▶ _What to work on_:
Throughout the listing below, show every line in which "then" occurs.

+++

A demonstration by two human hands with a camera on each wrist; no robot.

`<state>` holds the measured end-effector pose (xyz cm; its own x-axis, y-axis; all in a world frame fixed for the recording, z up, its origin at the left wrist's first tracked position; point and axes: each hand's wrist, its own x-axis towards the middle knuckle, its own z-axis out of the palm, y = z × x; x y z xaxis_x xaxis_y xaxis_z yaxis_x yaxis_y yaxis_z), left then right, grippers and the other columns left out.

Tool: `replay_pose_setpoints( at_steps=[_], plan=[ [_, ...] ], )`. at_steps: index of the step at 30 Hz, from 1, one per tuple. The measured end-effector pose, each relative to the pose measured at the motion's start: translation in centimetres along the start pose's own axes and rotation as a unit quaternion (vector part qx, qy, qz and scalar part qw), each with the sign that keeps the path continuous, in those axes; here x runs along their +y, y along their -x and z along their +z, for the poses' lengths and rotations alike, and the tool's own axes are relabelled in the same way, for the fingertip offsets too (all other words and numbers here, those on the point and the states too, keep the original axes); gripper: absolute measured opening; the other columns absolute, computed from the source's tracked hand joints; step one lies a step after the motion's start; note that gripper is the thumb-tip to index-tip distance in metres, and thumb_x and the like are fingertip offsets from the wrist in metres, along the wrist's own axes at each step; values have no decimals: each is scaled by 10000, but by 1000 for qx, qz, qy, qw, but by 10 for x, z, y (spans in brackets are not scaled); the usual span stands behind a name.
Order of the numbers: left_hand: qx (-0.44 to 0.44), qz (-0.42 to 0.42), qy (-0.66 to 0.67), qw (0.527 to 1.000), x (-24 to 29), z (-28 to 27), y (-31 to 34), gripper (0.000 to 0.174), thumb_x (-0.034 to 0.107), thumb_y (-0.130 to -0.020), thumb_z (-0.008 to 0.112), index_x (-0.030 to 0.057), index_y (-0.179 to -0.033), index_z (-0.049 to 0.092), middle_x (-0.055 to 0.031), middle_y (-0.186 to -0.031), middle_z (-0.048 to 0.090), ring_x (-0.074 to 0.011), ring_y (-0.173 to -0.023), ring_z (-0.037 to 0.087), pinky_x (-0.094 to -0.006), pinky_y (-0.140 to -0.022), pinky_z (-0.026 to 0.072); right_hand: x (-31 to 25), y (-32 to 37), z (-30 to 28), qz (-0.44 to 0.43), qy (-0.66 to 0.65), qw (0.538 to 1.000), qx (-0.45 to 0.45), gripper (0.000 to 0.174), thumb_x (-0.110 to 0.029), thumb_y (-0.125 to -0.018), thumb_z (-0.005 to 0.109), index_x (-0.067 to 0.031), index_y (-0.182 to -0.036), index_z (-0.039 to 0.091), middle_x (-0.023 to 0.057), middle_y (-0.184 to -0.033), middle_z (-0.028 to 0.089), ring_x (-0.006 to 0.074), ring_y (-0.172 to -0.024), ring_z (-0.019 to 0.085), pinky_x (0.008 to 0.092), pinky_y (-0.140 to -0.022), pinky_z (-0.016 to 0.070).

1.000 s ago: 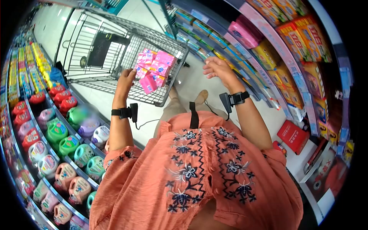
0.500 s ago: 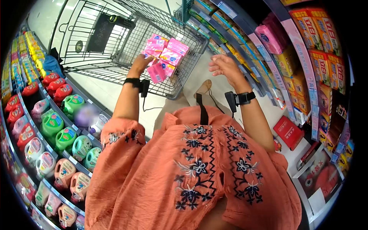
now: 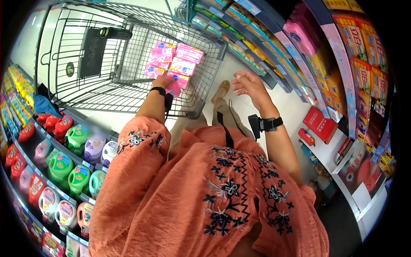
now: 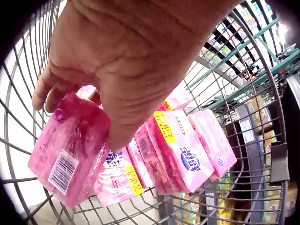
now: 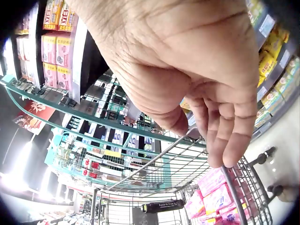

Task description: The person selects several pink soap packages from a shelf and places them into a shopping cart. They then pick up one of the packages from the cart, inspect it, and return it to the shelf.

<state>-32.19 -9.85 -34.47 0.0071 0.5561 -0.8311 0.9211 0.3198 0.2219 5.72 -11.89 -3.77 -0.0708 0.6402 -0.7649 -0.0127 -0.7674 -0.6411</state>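
Note:
In the left wrist view the left hand (image 4: 112, 61) grips a pink wrapped pack (image 4: 70, 150) with a barcode label, thumb on one side and fingers on the other. Beside it lie several more pink packs (image 4: 183, 150) inside the wire cart. The head view has the left hand (image 3: 163, 81) down in the cart at the near packs (image 3: 183, 66). My right hand (image 3: 250, 88) hangs in the air to the right of the cart, holding nothing; the right wrist view shows that hand (image 5: 187, 79) with loosely bent fingers.
The metal cart (image 3: 222, 47) stands ahead, a dark bottle (image 3: 115, 33) at its handle end. Detergent bottles (image 3: 61, 166) line the left shelves, and boxed goods (image 3: 359, 38) the right ones. A red box (image 3: 320, 124) lies at the lower right.
The left hand has moved down onto the near pink pack and now grips it. The right hand still hangs empty beside the cart. The view has shifted slightly.

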Motion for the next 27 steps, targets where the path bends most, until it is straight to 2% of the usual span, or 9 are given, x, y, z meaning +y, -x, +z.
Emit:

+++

▶ _Solution for this exercise_:
`<state>` holds the measured end-effector pose (xyz cm; its own x-axis, y-axis; all in a world frame fixed for the recording, z up, its origin at the left wrist's first tracked position; point and axes: each hand's wrist, its own x-axis towards the middle knuckle, its own z-axis out of the palm, y = z × x; x y z xaxis_x xaxis_y xaxis_z yaxis_x yaxis_y yaxis_z), left then right, grippers and the other columns left out.
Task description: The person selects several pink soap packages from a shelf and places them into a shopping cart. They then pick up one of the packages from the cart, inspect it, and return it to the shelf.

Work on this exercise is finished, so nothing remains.